== TASK REQUIREMENTS ==
Line for line, the listing below is to be transcribed exactly.

== RECORDS SHOWN ==

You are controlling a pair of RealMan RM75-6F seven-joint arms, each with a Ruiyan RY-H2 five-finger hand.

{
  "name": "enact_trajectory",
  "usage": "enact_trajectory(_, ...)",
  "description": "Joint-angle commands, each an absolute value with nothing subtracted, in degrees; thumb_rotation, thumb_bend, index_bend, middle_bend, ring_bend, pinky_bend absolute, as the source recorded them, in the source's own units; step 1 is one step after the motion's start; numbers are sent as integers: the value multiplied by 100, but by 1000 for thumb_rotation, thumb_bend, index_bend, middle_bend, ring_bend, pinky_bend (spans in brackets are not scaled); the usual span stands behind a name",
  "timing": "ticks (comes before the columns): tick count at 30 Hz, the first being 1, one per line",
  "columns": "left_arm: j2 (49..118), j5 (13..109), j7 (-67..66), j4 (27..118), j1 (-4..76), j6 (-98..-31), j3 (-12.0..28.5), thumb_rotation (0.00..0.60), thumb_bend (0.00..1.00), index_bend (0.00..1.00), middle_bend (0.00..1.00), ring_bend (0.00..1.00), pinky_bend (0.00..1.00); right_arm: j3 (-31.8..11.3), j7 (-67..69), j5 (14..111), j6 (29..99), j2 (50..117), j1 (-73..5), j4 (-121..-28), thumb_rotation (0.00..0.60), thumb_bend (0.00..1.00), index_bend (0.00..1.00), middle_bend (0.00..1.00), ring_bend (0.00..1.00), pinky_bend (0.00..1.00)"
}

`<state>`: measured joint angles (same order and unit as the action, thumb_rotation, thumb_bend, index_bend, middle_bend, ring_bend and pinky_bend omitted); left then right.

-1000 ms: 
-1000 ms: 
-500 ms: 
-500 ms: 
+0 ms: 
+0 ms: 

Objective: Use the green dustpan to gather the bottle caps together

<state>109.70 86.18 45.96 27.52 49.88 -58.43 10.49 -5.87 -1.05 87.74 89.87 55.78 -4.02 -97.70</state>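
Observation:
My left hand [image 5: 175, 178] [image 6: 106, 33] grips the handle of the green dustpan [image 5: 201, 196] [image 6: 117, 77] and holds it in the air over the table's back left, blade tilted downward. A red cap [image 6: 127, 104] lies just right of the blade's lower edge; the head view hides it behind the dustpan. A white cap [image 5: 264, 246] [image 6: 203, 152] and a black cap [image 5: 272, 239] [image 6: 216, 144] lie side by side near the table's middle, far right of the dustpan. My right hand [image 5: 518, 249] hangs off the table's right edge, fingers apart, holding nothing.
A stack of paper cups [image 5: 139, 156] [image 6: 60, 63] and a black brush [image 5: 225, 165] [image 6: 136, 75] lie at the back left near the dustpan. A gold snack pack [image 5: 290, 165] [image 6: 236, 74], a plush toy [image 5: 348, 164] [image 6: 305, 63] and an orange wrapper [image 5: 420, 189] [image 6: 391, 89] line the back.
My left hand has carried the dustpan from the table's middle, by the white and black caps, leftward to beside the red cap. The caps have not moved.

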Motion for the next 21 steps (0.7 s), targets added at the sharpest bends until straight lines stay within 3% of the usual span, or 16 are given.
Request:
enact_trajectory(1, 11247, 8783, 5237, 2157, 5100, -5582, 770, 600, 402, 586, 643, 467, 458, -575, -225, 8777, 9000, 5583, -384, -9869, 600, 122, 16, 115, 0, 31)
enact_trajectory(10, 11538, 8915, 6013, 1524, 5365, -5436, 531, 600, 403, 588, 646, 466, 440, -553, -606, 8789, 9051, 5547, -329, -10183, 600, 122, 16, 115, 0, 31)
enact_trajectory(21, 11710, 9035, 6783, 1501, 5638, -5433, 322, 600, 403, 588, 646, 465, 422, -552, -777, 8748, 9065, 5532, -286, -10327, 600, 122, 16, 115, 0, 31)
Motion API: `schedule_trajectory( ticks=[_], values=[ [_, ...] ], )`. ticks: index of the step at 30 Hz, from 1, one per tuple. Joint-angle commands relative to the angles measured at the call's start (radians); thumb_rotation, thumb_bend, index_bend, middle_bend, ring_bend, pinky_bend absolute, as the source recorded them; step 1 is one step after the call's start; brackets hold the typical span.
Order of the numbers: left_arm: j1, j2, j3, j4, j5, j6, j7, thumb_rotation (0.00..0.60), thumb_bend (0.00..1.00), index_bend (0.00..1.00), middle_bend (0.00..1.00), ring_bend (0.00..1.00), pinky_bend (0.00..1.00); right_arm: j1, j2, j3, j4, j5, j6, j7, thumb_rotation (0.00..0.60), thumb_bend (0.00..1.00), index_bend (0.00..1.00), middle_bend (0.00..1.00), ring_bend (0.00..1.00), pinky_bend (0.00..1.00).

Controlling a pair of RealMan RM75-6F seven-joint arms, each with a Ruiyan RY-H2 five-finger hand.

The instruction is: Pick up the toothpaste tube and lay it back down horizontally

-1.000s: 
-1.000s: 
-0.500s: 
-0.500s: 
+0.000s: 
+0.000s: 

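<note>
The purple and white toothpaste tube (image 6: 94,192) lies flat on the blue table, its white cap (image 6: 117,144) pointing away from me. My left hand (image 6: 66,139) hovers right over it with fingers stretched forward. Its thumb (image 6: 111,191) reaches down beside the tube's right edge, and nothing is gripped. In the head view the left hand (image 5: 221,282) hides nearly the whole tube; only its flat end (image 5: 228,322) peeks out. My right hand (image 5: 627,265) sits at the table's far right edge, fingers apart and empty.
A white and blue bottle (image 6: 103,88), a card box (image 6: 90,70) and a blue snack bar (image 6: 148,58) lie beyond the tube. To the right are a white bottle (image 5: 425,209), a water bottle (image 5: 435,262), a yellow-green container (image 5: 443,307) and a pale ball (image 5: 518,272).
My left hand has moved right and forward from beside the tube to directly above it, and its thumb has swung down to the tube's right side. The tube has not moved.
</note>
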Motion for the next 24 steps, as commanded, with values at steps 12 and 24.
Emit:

== TASK OUTPUT ==
You are controlling a pair of RealMan RM75-6F seven-joint arms, each with a Ruiyan RY-H2 five-finger hand.

{
  "name": "enact_trajectory",
  "usage": "enact_trajectory(_, ...)",
  "description": "Joint-angle commands, each an absolute value with nothing subtracted, in degrees; thumb_rotation, thumb_bend, index_bend, middle_bend, ring_bend, pinky_bend absolute, as the source recorded them, in the source's own units; step 1 is one step after the motion's start; numbers are sent as integers: the value multiplied by 100, but by 1000 for thumb_rotation, thumb_bend, index_bend, middle_bend, ring_bend, pinky_bend (spans in brackets are not scaled); the usual span stands behind a name",
  "timing": "ticks (comes before the columns): tick count at 30 Hz, the first being 1, one per line",
  "columns": "left_arm: j2 (49..118), j5 (13..109), j7 (-67..66), j4 (27..118), j1 (-4..76), j6 (-98..-31), j3 (-12.0..28.5), thumb_rotation (0.00..0.60), thumb_bend (0.00..1.00), index_bend (0.00..1.00), middle_bend (0.00..1.00), ring_bend (0.00..1.00), pinky_bend (0.00..1.00); right_arm: j3 (-31.8..11.3), j7 (-67..69), j5 (14..111), j6 (29..99), j2 (50..117), j1 (-73..5), j4 (-121..-28), thumb_rotation (0.00..0.60), thumb_bend (0.00..1.00), index_bend (0.00..1.00), middle_bend (0.00..1.00), ring_bend (0.00..1.00), pinky_bend (0.00..1.00)"
}

`<state>`: measured joint angles (same order and unit as the action, thumb_rotation, thumb_bend, index_bend, middle_bend, ring_bend and pinky_bend omitted); left then right.

-1000 ms: 
-1000 ms: 
-500 ms: 
-500 ms: 
+0 ms: 
+0 ms: 

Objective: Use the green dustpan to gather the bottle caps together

<state>109.70 86.18 45.96 27.52 49.88 -58.43 10.49 -5.87 -1.05 87.74 89.87 55.78 -4.02 -97.70</state>
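Observation:
My left hand [image 5: 175, 178] [image 6: 106, 33] grips the handle of the green dustpan [image 5: 201, 196] [image 6: 117, 77] and holds it in the air over the table's back left, blade tilted downward. A red cap [image 6: 127, 104] lies just right of the blade's lower edge; the head view hides it behind the dustpan. A white cap [image 5: 264, 246] [image 6: 203, 152] and a black cap [image 5: 272, 239] [image 6: 216, 144] lie side by side near the table's middle, far right of the dustpan. My right hand [image 5: 518, 249] hangs off the table's right edge, fingers apart, holding nothing.
A stack of paper cups [image 5: 139, 156] [image 6: 60, 63] and a black brush [image 5: 225, 165] [image 6: 136, 75] lie at the back left near the dustpan. A gold snack pack [image 5: 290, 165] [image 6: 236, 74], a plush toy [image 5: 348, 164] [image 6: 305, 63] and an orange wrapper [image 5: 420, 189] [image 6: 391, 89] line the back.
My left hand has carried the dustpan from the table's middle, by the white and black caps, leftward to beside the red cap. The caps have not moved.
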
Motion for the next 21 steps (0.7 s), targets added at the sharpest bends until straight lines stay within 3% of the usual span, or 16 are given.
Request:
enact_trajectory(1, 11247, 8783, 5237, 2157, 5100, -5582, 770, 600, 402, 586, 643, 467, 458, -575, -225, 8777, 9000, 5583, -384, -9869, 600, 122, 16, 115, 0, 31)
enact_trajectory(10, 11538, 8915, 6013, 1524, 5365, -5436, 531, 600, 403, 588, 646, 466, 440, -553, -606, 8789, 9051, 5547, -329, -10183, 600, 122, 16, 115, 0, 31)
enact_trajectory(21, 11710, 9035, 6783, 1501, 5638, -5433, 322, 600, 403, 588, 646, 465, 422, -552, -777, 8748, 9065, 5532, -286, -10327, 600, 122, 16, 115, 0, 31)
Motion API: `schedule_trajectory( ticks=[_], values=[ [_, ...] ], )`. ticks: index of the step at 30 Hz, from 1, one per tuple. Joint-angle commands relative to the angles measured at the call's start (radians); thumb_rotation, thumb_bend, index_bend, middle_bend, ring_bend, pinky_bend absolute, as the source recorded them; step 1 is one step after the call's start; brackets hold the typical span.
Order of the numbers: left_arm: j1, j2, j3, j4, j5, j6, j7, thumb_rotation (0.00..0.60), thumb_bend (0.00..1.00), index_bend (0.00..1.00), middle_bend (0.00..1.00), ring_bend (0.00..1.00), pinky_bend (0.00..1.00); right_arm: j1, j2, j3, j4, j5, j6, j7, thumb_rotation (0.00..0.60), thumb_bend (0.00..1.00), index_bend (0.00..1.00), middle_bend (0.00..1.00), ring_bend (0.00..1.00), pinky_bend (0.00..1.00).

Controlling a pair of RealMan RM75-6F seven-joint arms, each with a Ruiyan RY-H2 five-finger hand.

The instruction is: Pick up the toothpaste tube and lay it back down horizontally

-1.000s: 
-1.000s: 
-0.500s: 
-0.500s: 
+0.000s: 
+0.000s: 

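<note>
The purple and white toothpaste tube (image 6: 94,192) lies flat on the blue table, its white cap (image 6: 117,144) pointing away from me. My left hand (image 6: 66,139) hovers right over it with fingers stretched forward. Its thumb (image 6: 111,191) reaches down beside the tube's right edge, and nothing is gripped. In the head view the left hand (image 5: 221,282) hides nearly the whole tube; only its flat end (image 5: 228,322) peeks out. My right hand (image 5: 627,265) sits at the table's far right edge, fingers apart and empty.
A white and blue bottle (image 6: 103,88), a card box (image 6: 90,70) and a blue snack bar (image 6: 148,58) lie beyond the tube. To the right are a white bottle (image 5: 425,209), a water bottle (image 5: 435,262), a yellow-green container (image 5: 443,307) and a pale ball (image 5: 518,272).
My left hand has moved right and forward from beside the tube to directly above it, and its thumb has swung down to the tube's right side. The tube has not moved.
</note>
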Motion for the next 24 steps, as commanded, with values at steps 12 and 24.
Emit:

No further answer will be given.